#### [Stored items from a collection]
____
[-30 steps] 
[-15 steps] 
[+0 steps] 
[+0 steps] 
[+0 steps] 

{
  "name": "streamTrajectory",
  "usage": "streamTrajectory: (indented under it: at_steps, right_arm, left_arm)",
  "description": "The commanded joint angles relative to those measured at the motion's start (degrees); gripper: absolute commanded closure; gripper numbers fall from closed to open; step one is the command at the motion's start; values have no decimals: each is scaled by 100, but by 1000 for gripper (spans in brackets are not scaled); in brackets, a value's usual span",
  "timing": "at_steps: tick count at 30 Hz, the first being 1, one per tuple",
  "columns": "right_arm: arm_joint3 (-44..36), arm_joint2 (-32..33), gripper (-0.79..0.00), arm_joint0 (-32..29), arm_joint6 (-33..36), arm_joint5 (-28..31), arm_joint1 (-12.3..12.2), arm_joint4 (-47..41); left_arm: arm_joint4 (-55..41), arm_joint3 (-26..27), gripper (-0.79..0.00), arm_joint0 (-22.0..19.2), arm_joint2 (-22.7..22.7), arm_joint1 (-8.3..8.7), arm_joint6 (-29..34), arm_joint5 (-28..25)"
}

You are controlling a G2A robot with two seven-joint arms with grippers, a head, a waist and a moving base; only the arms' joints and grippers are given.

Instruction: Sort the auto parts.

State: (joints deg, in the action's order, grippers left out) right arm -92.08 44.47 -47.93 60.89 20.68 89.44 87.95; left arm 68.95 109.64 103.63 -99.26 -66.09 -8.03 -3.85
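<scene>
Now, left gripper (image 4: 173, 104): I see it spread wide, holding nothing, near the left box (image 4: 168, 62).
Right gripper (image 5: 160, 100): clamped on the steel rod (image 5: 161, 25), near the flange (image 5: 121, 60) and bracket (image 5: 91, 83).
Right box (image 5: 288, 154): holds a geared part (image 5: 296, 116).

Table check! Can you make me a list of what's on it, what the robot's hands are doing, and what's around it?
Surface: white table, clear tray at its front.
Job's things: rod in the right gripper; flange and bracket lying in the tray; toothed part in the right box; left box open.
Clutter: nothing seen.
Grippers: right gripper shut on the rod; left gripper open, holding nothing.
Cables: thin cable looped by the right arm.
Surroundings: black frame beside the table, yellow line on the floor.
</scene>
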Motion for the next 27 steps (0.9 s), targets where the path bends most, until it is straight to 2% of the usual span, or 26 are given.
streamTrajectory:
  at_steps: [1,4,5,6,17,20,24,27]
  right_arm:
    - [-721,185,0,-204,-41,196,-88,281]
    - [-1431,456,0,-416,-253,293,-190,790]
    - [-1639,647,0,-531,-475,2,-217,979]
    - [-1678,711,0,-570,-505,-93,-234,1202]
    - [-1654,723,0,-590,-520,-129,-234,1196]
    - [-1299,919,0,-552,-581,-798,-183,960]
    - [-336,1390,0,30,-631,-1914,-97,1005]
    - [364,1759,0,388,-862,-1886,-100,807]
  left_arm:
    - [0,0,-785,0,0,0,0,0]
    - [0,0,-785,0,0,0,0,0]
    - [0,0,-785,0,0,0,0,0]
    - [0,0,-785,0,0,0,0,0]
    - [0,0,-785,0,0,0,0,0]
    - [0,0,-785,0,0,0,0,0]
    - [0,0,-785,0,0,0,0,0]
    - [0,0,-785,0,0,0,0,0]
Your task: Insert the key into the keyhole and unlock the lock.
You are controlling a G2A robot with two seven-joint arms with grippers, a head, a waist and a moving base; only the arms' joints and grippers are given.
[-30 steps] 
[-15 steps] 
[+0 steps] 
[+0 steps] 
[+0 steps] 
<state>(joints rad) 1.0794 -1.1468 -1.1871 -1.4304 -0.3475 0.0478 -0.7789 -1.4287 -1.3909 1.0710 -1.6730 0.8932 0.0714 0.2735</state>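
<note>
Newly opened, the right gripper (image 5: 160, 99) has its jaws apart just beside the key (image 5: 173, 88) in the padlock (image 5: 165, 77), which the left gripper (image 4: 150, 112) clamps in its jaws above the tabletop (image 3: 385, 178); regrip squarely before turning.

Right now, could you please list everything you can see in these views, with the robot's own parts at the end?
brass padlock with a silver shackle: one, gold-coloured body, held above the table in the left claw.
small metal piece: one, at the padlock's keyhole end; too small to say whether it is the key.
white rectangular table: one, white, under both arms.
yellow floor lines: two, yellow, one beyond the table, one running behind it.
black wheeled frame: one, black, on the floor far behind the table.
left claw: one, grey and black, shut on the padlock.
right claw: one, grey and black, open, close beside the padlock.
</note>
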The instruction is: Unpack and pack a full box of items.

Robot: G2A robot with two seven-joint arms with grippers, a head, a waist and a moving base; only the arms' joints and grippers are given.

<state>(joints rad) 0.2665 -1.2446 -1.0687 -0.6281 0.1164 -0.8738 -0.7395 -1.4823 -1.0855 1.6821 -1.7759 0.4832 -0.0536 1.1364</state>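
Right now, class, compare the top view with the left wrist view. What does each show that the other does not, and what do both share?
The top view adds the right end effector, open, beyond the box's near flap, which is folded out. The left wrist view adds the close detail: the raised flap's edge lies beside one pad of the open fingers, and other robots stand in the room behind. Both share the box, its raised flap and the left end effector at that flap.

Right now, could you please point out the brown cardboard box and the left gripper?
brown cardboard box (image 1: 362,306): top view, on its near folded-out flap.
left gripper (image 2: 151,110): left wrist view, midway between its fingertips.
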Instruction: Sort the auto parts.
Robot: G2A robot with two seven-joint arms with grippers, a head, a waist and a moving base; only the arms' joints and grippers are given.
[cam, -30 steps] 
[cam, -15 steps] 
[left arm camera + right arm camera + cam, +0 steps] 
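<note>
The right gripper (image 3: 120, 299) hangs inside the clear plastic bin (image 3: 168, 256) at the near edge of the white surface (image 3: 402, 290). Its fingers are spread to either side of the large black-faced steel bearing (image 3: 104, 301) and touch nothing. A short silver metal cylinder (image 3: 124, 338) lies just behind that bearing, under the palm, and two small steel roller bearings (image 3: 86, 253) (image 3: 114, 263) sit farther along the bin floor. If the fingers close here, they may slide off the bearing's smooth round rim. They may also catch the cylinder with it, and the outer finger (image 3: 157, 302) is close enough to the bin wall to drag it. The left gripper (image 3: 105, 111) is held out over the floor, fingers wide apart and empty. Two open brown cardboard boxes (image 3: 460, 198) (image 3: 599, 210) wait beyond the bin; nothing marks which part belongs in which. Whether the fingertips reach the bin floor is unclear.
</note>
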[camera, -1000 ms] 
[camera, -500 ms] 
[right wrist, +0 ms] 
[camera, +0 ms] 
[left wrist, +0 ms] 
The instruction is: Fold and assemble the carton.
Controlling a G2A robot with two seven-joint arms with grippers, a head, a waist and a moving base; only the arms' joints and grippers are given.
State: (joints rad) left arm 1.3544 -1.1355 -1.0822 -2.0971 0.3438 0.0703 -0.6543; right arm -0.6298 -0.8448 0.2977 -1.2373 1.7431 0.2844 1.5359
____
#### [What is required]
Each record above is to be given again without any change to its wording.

#### [Response to this exercise]
[-30 steps] 
[-15 steps] 
[+0 steps] 
[+0 steps] 
[+0 steps] 

{
  "name": "streamTrajectory",
  "usage": "streamTrajectory: (indented under it: at_steps, right_arm, left_arm)",
  "description": "The commanded joint angles relative to those measured at the motion's start (degrees); gripper: absolute commanded closure; gripper numbers fall from closed to open; step one is the command at the motion's start; values have no decimals: each is scaled by 100, but by 1000 for gripper (spans in brackets are not scaled); in brackets, a value's usual span",
  "timing": "at_steps: tick count at 30 Hz, the first being 1, one per tuple",
  "columns": "right_arm: arm_joint3 (-44..36), arm_joint2 (-32..33), gripper (-0.79..0.00), arm_joint0 (-32..29), arm_joint6 (-33..36), arm_joint5 (-28..31), arm_joint1 (-12.3..12.2), arm_joint4 (-47..41); left_arm: arm_joint4 (-55..41), arm_joint3 (-26..27), gripper (-0.79..0.00), arm_joint0 (-22.0..19.2), arm_joint2 (-22.7..22.7), arm_joint1 (-8.3..8.7), arm_joint6 (-29..34), arm_joint5 (-28..25)"
}

You are controlling a G2A robot with two seven-joint arms with grippers, a head, a waist and a moving base; only the arms' joints and grippers are given.

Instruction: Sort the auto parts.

State: (joints deg, in the action's order, grippers left out) right arm -92.08 44.47 -47.93 60.89 20.68 89.44 87.95; left arm 68.95 109.64 103.63 -99.26 -66.09 -8.03 -3.85
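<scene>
Now, left gripper (image 4: 173, 104): I see it spread wide, holding nothing, near the left box (image 4: 168, 62).
Right gripper (image 5: 160, 100): clamped on the steel rod (image 5: 161, 25), near the flange (image 5: 121, 60) and bracket (image 5: 91, 83).
Right box (image 5: 288, 154): holds a geared part (image 5: 296, 116).

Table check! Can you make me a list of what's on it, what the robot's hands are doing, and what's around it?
Surface: white table, clear tray at its front.
Job's things: rod in the right gripper; flange and bracket lying in the tray; toothed part in the right box; left box open.
Clutter: nothing seen.
Grippers: right gripper shut on the rod; left gripper open, holding nothing.
Cables: thin cable looped by the right arm.
Surroundings: black frame beside the table, yellow line on the floor.
</scene>
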Motion for the next 27 steps (0.9 s), targets where the path bends most, until it is straight to 2% of the usual span, or 26 are given.
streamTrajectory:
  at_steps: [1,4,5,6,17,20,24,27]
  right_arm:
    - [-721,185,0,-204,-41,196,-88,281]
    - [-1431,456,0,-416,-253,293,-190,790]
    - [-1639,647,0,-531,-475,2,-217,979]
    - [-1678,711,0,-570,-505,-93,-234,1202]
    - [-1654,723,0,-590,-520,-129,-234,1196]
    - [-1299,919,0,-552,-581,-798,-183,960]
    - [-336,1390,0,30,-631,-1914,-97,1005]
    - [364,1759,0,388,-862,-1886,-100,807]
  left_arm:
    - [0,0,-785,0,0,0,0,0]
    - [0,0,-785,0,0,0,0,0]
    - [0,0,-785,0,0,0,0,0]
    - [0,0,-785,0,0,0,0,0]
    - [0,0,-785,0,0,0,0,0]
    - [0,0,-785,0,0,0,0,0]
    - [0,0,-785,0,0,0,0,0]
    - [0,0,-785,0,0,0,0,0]
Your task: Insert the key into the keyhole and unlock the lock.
You are controlling a G2A robot with two seven-joint arms with grippers, a head, a waist and a moving base; only the arms' joints and grippers are given.
[-30 steps] 
[-15 steps] 
[+0 steps] 
[+0 steps] 
[+0 steps] 
<state>(joints rad) 1.0794 -1.1468 -1.1871 -1.4304 -0.3475 0.0478 -0.7789 -1.4287 -1.3909 1.0710 -1.6730 0.8932 0.0714 0.2735</state>
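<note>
Newly opened, the right gripper (image 5: 160, 99) has its jaws apart just beside the key (image 5: 173, 88) in the padlock (image 5: 165, 77), which the left gripper (image 4: 150, 112) clamps in its jaws above the tabletop (image 3: 385, 178); regrip squarely before turning.

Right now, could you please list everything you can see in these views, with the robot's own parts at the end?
brass padlock with a silver shackle: one, gold-coloured body, held above the table in the left claw.
small metal piece: one, at the padlock's keyhole end; too small to say whether it is the key.
white rectangular table: one, white, under both arms.
yellow floor lines: two, yellow, one beyond the table, one running behind it.
black wheeled frame: one, black, on the floor far behind the table.
left claw: one, grey and black, shut on the padlock.
right claw: one, grey and black, open, close beside the padlock.
</note>
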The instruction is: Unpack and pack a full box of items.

Robot: G2A robot with two seven-joint arms with grippers, a head, a waist and a moving base; only the arms' joints and grippers are given.

<state>(joints rad) 0.2665 -1.2446 -1.0687 -0.6281 0.1164 -0.8738 -0.7395 -1.4823 -1.0855 1.6821 -1.7759 0.4832 -0.0536 1.1364</state>
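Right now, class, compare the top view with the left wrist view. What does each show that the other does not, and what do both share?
The top view adds the right end effector, open, beyond the box's near flap, which is folded out. The left wrist view adds the close detail: the raised flap's edge lies beside one pad of the open fingers, and other robots stand in the room behind. Both share the box, its raised flap and the left end effector at that flap.

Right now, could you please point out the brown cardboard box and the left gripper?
brown cardboard box (image 1: 362,306): top view, on its near folded-out flap.
left gripper (image 2: 151,110): left wrist view, midway between its fingertips.
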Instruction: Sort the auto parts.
Robot: G2A robot with two seven-joint arms with grippers, a head, a waist and a moving base; only the arms' joints and grippers are given.
[cam, -30 steps] 
[cam, -15 steps] 
[left arm camera + right arm camera + cam, +0 steps] 
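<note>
The right gripper (image 3: 120, 299) hangs inside the clear plastic bin (image 3: 168, 256) at the near edge of the white surface (image 3: 402, 290). Its fingers are spread to either side of the large black-faced steel bearing (image 3: 104, 301) and touch nothing. A short silver metal cylinder (image 3: 124, 338) lies just behind that bearing, under the palm, and two small steel roller bearings (image 3: 86, 253) (image 3: 114, 263) sit farther along the bin floor. If the fingers close here, they may slide off the bearing's smooth round rim. They may also catch the cylinder with it, and the outer finger (image 3: 157, 302) is close enough to the bin wall to drag it. The left gripper (image 3: 105, 111) is held out over the floor, fingers wide apart and empty. Two open brown cardboard boxes (image 3: 460, 198) (image 3: 599, 210) wait beyond the bin; nothing marks which part belongs in which. Whether the fingertips reach the bin floor is unclear.
</note>
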[camera, -1000 ms] 
[camera, -500 ms] 
[right wrist, +0 ms] 
[camera, +0 ms] 
[left wrist, +0 ms] 
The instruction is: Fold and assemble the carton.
Controlling a G2A robot with two seven-joint arms with grippers, a head, a waist and a moving base; only the arms' joints and grippers are given.
State: (joints rad) left arm 1.3544 -1.1355 -1.0822 -2.0971 0.3438 0.0703 -0.6543; right arm -0.6298 -0.8448 0.2977 -1.2373 1.7431 0.2844 1.5359

What is written here forms the complete answer.